Although Samson was obviously made a Nazarite to indicate his being specially set apart to serve the Lord by the gift to be given to him—yet there was a peculiar fitness in its being imposed upon one to be so gifted with the utmost perfection of physical strength. For the hair was a sign and symbol of manly strength—inasmuch as men possess it more abundantly than women, and strong men more abundantly than weak. Wine and strong drink also impair the strength and clearness of the intellect. The retention of the hair, therefore, and the abstinence from vinous drinks, expressed the highest perfection of body and mind—the full possession of all his powers and capacities in the individual. This had an analogical conformity with the law which required that animals offered to the Lord in sacrifice, should be free from all blemish and defect.
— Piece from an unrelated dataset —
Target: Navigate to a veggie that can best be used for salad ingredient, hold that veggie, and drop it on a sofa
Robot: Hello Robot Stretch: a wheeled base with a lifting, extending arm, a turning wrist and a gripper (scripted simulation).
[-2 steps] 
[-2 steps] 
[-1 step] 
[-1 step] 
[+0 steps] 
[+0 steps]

It is worthy of note that when Manoah received from his wife this information, he fully believed that the angel’s promise would be fulfilled. Every one else to whom such a promise was ever made, whether by prophet or angel, received it with distrust. Abraham and Sarah “laughed;” the Shunamite woman said to Elisha, “Nay, my lord, do not lie unto thine handmaid;” and the father of John the Baptist, although a priest, and addressed by an angel under the most solemn circumstances, said, “Whereby shall I know this?” and was struck dumb for his unbelief; even the Virgin Mary said, “How can this thing be?” But Manoah, the only one who received no direct intimation from angel or prophet, had no hesitation in believing that what had been promised to his wife would come to pass. He was, however, not without fear that she might not clearly have apprehended the directions given to her; and therefore he implored the Lord that another interview with “the man of God” might be afforded. His suit was granted. The angel came again, when he was absent in the field. But his wife ran for him, and to him the seeming prophet repeated the instructions already given to the woman. Perfectly satisfied, Manoah proposed to offer the usual hospitality to the stranger, requesting him to tarry until a kid could be got ready for his entertainment. The stranger agreed to remain; but suggested that the kid should rather be presented as a burnt-offering to the Lord. During the delay Manoah entered into conversation with the stranger, and among other things ventured to ask his name, with the view, as he said, of rendering him becoming honor when his prediction should be fulfilled—probably by spreading the fact abroad, and also by presenting him with some proper token of acknowledgment. But the angel answered, “Wherefore askest thou after my name, seeing it is secret?” By this time Manoah may have suspected the heavenly nature of his guest, and all doubt was removed, when the kid was presented; for the angel then disappeared, ascending upward in the flame and smoke of the offering.